Records provided:
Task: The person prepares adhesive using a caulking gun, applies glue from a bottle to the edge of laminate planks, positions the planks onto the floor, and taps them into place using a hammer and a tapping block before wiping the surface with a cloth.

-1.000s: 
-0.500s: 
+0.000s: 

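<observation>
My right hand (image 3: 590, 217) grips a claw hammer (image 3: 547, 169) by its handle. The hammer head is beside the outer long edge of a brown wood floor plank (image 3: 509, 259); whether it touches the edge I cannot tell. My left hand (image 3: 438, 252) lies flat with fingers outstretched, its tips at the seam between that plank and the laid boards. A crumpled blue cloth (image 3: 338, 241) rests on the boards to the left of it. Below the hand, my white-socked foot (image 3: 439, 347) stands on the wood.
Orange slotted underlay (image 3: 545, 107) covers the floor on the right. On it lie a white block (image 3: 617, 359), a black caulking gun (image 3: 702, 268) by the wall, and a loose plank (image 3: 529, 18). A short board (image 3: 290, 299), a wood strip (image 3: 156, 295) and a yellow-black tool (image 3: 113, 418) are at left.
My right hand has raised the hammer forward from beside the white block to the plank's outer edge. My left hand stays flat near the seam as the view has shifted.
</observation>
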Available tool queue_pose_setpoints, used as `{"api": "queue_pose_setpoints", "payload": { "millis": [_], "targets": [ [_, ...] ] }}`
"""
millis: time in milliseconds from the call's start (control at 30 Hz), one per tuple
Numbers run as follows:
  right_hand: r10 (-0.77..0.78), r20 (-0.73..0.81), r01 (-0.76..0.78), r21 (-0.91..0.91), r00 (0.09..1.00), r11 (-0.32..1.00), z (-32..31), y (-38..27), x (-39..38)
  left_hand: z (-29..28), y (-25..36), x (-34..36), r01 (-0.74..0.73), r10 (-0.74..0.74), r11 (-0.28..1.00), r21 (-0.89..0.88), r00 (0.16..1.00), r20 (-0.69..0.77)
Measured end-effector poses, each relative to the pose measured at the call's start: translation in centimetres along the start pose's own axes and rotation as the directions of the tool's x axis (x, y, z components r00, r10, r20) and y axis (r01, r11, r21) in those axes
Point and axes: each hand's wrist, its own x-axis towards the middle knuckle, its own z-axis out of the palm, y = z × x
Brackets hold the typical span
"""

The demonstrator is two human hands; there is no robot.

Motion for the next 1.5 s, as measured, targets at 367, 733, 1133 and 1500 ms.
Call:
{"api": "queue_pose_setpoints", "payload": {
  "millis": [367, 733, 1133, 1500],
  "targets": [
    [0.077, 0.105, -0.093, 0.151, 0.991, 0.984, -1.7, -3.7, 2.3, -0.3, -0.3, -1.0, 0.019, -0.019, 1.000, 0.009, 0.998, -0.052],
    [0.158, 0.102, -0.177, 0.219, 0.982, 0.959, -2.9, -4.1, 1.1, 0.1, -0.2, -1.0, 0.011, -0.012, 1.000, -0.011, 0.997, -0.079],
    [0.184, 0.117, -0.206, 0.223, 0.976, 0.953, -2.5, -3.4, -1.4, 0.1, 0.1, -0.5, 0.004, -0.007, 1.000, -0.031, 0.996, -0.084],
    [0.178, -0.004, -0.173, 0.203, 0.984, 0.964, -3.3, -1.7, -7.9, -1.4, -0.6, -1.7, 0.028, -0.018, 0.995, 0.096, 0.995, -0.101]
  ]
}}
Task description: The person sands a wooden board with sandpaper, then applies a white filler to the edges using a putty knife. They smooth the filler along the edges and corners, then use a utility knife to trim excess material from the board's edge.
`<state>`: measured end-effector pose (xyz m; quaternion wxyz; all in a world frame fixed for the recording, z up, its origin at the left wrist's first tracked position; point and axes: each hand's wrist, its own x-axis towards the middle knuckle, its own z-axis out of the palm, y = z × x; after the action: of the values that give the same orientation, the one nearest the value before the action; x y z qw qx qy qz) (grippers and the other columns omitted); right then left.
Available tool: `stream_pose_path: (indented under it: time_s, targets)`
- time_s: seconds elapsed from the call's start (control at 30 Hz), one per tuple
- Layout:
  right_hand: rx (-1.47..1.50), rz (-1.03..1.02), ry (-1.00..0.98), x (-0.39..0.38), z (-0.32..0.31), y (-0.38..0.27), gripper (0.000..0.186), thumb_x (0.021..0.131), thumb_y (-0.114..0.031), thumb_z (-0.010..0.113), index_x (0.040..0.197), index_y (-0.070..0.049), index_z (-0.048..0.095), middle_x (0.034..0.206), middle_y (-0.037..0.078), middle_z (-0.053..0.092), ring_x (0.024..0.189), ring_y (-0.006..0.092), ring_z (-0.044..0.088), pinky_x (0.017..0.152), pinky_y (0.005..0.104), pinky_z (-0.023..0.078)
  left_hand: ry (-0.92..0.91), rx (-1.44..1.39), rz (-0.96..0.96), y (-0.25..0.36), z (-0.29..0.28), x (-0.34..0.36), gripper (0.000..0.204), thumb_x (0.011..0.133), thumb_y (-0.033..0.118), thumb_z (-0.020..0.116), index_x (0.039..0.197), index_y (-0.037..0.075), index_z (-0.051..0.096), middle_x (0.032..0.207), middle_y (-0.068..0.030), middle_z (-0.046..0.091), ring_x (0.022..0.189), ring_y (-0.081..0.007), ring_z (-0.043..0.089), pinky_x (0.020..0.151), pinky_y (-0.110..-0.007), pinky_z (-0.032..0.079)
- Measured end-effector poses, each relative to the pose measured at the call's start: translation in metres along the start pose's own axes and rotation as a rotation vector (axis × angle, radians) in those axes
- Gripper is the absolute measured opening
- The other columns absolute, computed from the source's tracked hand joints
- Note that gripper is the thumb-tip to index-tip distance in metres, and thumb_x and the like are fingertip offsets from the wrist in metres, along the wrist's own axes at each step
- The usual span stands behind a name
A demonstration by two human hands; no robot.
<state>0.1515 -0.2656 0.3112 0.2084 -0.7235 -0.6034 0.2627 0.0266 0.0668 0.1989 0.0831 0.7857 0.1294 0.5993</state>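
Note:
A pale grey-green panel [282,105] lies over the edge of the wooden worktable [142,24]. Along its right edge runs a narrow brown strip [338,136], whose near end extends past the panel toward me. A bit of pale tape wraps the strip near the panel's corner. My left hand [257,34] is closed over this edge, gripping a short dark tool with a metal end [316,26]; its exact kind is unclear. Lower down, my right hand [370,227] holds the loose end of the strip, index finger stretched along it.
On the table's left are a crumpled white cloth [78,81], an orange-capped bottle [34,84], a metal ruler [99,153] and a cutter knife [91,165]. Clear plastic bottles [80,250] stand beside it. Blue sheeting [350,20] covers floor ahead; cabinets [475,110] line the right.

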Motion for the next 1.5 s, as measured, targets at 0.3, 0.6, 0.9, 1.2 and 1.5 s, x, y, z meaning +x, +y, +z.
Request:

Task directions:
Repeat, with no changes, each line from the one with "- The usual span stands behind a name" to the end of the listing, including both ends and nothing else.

Answer to this exercise:
- The usual span stands behind a name
A demonstration by two human hands; no robot.
<state>0.1515 -0.2656 0.3112 0.2084 -0.7235 -0.6034 0.2627 0.0266 0.0668 0.1989 0.0831 0.7857 0.1294 0.5993</state>
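Note:
A pale grey-green panel [282,105] lies over the edge of the wooden worktable [142,24]. Along its right edge runs a narrow brown strip [338,136], whose near end extends past the panel toward me. A bit of pale tape wraps the strip near the panel's corner. My left hand [257,34] is closed over this edge, gripping a short dark tool with a metal end [316,26]; its exact kind is unclear. Lower down, my right hand [370,227] holds the loose end of the strip, index finger stretched along it.
On the table's left are a crumpled white cloth [78,81], an orange-capped bottle [34,84], a metal ruler [99,153] and a cutter knife [91,165]. Clear plastic bottles [80,250] stand beside it. Blue sheeting [350,20] covers floor ahead; cabinets [475,110] line the right.
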
Motion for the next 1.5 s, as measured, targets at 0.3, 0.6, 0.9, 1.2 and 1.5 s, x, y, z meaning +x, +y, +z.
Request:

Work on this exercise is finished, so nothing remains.